The Gryazev-Shipunov GSh-30-1 (also known by the GRAU index designation 9A-4071K) is a 30 mm autocannon designed for use on Soviet and later Russian military aircraft, entering service in the early 1980s. Its current manufacturer is the Russian company JSC Izhmash. The name GSH-30-1 is formed from the surnames of the designers Gryazev (Грязев) and Shipunov (Шипунов), the caliber of 30 mm and the single-barrel design of the gun itself.

Description
The GSh-30-1 is a single-barreled, recoil operated autocannon weighing 46 kg (101 lb). Unlike many postwar cannons, it uses a short recoil action instead of a revolver cannon or Gatling gun mechanism. This results in a reduced rate of fire, but lower weight and bulk.

The GSh-30-1 has a rate of fire of 1,800 rounds per minute, customarily limited to 1,500 rounds per minute to reduce barrel wear.
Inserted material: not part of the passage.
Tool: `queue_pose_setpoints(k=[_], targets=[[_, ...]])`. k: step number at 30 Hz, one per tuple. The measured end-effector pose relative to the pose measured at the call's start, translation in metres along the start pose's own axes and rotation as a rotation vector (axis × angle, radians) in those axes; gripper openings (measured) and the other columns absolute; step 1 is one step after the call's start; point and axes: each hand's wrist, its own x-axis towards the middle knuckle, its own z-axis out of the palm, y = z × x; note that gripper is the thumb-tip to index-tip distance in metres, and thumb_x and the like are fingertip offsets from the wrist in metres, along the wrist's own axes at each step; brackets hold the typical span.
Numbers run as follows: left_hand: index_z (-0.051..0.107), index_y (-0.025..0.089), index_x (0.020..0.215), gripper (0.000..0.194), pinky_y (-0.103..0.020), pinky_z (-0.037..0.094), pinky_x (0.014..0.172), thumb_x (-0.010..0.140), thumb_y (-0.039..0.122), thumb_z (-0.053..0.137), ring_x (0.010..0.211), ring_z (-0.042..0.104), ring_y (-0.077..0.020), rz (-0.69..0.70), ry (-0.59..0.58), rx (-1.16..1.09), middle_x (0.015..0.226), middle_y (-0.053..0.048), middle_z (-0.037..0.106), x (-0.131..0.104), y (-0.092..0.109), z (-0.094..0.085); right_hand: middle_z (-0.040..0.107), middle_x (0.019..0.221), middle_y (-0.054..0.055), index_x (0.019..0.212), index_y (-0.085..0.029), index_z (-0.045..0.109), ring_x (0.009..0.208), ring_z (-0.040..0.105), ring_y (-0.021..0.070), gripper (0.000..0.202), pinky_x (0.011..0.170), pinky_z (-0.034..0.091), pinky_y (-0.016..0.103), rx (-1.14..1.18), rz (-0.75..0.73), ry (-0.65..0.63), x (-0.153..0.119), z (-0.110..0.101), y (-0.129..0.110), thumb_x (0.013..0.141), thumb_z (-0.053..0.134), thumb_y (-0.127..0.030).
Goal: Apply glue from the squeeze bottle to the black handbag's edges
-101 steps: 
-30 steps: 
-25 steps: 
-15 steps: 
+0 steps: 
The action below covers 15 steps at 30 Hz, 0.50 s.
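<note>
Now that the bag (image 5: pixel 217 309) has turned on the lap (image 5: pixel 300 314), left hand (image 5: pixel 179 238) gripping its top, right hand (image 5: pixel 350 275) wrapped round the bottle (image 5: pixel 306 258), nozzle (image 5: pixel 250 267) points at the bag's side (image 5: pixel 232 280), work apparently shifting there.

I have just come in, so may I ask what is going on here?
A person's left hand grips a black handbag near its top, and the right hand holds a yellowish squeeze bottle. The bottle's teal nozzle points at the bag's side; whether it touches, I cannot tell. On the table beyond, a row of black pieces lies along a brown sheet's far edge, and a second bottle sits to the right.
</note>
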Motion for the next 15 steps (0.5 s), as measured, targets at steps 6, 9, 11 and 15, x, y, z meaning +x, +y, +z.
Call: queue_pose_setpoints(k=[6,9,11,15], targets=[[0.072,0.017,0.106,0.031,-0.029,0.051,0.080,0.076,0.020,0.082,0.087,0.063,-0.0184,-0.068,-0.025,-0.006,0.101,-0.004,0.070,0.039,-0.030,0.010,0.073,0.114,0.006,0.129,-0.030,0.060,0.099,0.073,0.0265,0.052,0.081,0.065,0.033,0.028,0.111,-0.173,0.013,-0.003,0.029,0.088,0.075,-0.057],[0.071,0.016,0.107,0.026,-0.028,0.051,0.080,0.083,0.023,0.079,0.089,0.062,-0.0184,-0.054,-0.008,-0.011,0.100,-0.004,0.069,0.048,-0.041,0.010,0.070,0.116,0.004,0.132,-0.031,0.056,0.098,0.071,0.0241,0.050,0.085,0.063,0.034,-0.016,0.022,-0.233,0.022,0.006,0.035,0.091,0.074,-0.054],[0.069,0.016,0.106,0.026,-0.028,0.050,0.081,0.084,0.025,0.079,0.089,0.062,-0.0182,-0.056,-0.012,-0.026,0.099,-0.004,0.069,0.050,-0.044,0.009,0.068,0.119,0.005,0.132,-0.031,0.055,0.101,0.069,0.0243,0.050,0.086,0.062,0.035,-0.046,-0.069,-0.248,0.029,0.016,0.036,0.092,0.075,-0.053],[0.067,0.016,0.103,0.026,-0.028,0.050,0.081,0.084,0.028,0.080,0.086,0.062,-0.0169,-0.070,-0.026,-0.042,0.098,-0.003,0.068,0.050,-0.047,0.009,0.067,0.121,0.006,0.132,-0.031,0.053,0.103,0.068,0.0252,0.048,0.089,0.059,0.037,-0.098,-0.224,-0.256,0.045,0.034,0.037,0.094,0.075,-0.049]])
Despite that, its barrel life is quite short: 2,000 rounds, with a continuous burst rated for 150 rounds. The gun uses an evaporation cooling system to prevent the detonation of a high explosive round inside a heated barrel. This cooling system consists of a cylindrical water tank around the rear end of the barrel. The GSh-30-1 is equipped with a unique pyrotechnic mechanism to clear misfires: a small pyrotechnic cartridge is located to the left of the 30mm cartridge chamber. This pyrotechnic cartridge fires a small steel bolt through the side wall of the 30mm cartridge. The hot propellant gases following the bolt into the dud 30mm round ignite the powder charge of that round and firing continues.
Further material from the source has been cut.